Ipser: Hier hilft der Erfahrungswert unserer Lehrenden. Wir haben hochkarätige WissenschafterInnen an Bord, die im Studium Generale lehren. Viele von ihnen sind bereits selbst in einem fortgeschrittenen Alter. Wir wünschen uns noch mehr Durchmischung und sind nach wie vor auf der Suche nach Vortragenden und ModulleiterInnen, die ihre Expertise einbringen möchten.

Im Studium Generale lehren? Die Programmleitung des nachberuflichen Studiums sucht engagierte Lehrende der Universität Wien, die ihr Fachgebiet älteren Studierenden näher bringen möchten. Bei Interesse wenden Sie sich bitte an: studiumgenerale(at)univie.ac.at

uni:view: Welche Empfehlung geben Sie den TeilnehmerInnen des Studium Generale mit auf den Weg?
Ipser:
Es wird wichtig sein, dass die Studierenden selbst Impulse geben, wie sie die Module und Lehrveranstaltungen gestalten möchten. Auf diese Weise werden sie mehr von dem Studium haben und auch wir lernen dazu.

Richter: Mein Rat: Neugierde und Offenheit mitbringen! Die TeilnehmerInnen sollten bereit sein, sich auf andere Erfahrungswelten einzulassen.

uni:view: Was wünschen Sie sich als Leiter für die Zukunft des Studium Generale?
Ipser:
Ich wünsche mir eine größere Vielfalt. In Zukunft sollen noch mehr Fächer im Studium Generale angeboten werden.

Richter: Wenn allein die Universität Wien schon eine große Palette an Themen aufweist, wie sieht es dann erst mit dem Standort Wien aus? Ein weiterer Schritt könnte sein, andere Universitäten und deren Spezialgebiete miteinzubeziehen.

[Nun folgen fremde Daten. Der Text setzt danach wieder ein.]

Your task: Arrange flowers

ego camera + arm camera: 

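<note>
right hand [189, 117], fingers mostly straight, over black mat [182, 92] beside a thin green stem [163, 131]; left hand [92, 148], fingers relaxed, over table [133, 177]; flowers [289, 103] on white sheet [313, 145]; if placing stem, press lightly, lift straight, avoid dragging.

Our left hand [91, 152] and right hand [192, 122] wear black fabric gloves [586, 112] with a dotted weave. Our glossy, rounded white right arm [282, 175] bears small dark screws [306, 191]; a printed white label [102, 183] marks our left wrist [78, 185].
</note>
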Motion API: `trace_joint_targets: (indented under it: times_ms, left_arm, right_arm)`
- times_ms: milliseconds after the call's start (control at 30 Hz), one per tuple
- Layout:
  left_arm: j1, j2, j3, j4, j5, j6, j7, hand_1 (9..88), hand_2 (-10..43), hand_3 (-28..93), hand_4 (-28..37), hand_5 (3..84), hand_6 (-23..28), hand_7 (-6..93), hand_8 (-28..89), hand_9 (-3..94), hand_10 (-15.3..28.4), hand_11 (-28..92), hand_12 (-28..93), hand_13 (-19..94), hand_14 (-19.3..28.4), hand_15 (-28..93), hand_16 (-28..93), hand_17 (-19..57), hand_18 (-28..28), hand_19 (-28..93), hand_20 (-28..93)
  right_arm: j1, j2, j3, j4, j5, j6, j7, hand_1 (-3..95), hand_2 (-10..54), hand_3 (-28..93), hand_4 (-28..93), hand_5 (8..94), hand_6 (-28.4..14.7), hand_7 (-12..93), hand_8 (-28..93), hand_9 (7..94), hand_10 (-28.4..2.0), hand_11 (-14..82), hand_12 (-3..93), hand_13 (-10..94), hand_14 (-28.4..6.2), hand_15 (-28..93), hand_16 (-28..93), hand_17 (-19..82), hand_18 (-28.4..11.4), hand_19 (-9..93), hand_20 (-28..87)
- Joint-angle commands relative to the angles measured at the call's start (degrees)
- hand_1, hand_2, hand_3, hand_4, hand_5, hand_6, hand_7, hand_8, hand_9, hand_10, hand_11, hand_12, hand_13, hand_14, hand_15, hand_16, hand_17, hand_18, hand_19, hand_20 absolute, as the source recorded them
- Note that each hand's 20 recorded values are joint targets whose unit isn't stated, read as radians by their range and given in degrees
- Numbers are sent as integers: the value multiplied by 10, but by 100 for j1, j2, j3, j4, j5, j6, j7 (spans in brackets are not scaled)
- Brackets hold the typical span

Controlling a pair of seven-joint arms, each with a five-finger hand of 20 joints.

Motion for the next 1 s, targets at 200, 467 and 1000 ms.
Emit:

uni:view: Vielen Dank für das Interview! (hm)

Herbert Ipser ist Professor für Anorganische Chemie. Seine Fachgebiete sind u.a. metallische Verbindungen und Legierungen. Rudolf Richter forscht und lehrt an der Fakultät für Sozialwissenschaften. Zu seinen Forschungsschwerpunkten gehören u.a. Familiensoziologie, Soziologie der Lebensformen und Sozialstrukturanalyse. Gemeinsam leiten sie das Studium Generale am Postgraduate Center der Universität Wien.